Кстати, именно как друг Гаршин упоминается в «Поэме без героя»:
Звук шагов в Эрмитажных залах,
Где со мною мой друг бродил…
У Владимира Георгиевича была на редкость правильная литературная речь. Многие современники называли Гаршина старым музейным экспонатом. Интересно, что бы о нем сказали в наши дни.
Роза, микроскоп, чай и водка
Жизнь, однако, продолжается. Работа тоже. Только теперь уже мирное время.
Гаршин исследует, преподает. После войны выходит уникальное исследование Владимира Георгиевича «Алиментарная дистрофия в блокированном Ленинграде».

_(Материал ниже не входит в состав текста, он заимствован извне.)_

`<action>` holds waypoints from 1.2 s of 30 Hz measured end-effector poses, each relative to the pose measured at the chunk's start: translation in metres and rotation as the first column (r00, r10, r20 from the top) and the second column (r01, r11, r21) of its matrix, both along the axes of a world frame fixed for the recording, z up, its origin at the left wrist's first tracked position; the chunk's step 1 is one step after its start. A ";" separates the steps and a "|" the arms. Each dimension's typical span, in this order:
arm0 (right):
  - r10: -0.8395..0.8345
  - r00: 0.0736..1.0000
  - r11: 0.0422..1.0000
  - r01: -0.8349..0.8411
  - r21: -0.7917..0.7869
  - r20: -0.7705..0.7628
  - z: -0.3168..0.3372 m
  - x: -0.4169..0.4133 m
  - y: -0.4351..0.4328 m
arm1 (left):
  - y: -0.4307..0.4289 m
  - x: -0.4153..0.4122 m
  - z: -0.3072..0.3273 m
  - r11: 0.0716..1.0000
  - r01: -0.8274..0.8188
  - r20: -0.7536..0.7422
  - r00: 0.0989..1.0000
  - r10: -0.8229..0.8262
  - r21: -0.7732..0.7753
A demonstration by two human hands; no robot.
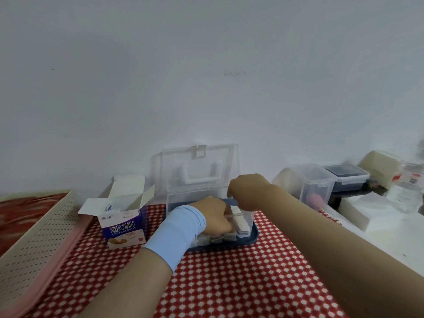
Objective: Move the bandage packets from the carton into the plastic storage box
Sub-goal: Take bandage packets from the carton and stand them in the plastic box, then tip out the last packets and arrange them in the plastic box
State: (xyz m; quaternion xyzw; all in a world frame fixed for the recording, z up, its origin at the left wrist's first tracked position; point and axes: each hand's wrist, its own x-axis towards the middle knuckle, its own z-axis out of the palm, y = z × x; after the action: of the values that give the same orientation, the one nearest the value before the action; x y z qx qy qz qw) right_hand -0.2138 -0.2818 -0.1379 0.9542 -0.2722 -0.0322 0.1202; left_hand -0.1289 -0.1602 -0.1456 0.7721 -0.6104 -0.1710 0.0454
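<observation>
head | worn high | faces forward-down | close over table (229, 283)

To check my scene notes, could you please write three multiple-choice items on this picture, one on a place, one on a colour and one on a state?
1. Where does the blue-and-white cardboard carton stand?
A) left of the clear plastic storage box
B) inside it
C) behind it

2. What colour is the sleeve on the left wrist?
A) red
B) light blue
C) black

3. How is the box's lid?
A) shut
B) taken off
C) open, upright

Answers:
1 A, it stands on the red-and-white cloth beside the box's left wall.
2 B, pale blue fabric covers the wrist.
3 C, it rises behind the open box.
</observation>
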 end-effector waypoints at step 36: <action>0.360 0.897 0.921 -0.386 0.058 0.255 0.038 0.106 0.166 | 0.173 0.130 0.034 0.792 -0.485 0.071 0.836 0.545 -0.372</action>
State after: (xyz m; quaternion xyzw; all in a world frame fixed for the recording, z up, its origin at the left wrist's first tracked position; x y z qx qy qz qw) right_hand -0.1078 -0.1159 -0.1002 0.9905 -0.0943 0.0923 0.0391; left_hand 0.0007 0.0126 -0.1114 0.9014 -0.3978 0.0238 0.1691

Как-то один из студентов спросил у него, какие человеческие качества Владимир Георгиевич считает самыми важными. Тот ответил не задумываясь: «Доброта, сознание своего несовершенства, чувство юмора. Пожалуй, еще неравнодушие к окружающему, своеобразный азарт в деле».
Гаршин любил говорить, что на свете есть только четыре идеальные вещи – свежесрезанная роза, хороший микроскоп Цейса, стакан чая с лимоном и рюмка ледяной водки.
Патологоанатом был романтиком.
В 1949 году у него начались серьезные проблемы со здоровьем. Героизм хорош, когда о нем читаешь книги и статьи. В жизни все эти лишения чреваты очень неприятными последствиями. Постоянное напряжение на протяжении нескольких лет нанесло мощный удар по кровоснабжению головного мозга. Современных эффективных лекарств – в том числе мягко снижающих давление – в то время еще не существовало. И работать становилось все труднее.
В конце концов Гаршина разбивает инсульт. Он, сам будучи врачом, пытается по собственной системе восстановить почерк, улучшить речь. Борется изо всех сил. Но, к сожалению, болезнь побеждает.
В 1950 году Владимир Георгиевич оставил руководство отделом патологической анатомии. В 1952 году вообще ушел из Института экспериментальной медицины.
В 1956 году Гаршин скончался. Его похоронили на ленинградском Серафимовском кладбище. Анне Андреевне Ахматовой, конечно, сообщили о времени и месте похорон. Но она категорически отказалась там присутствовать.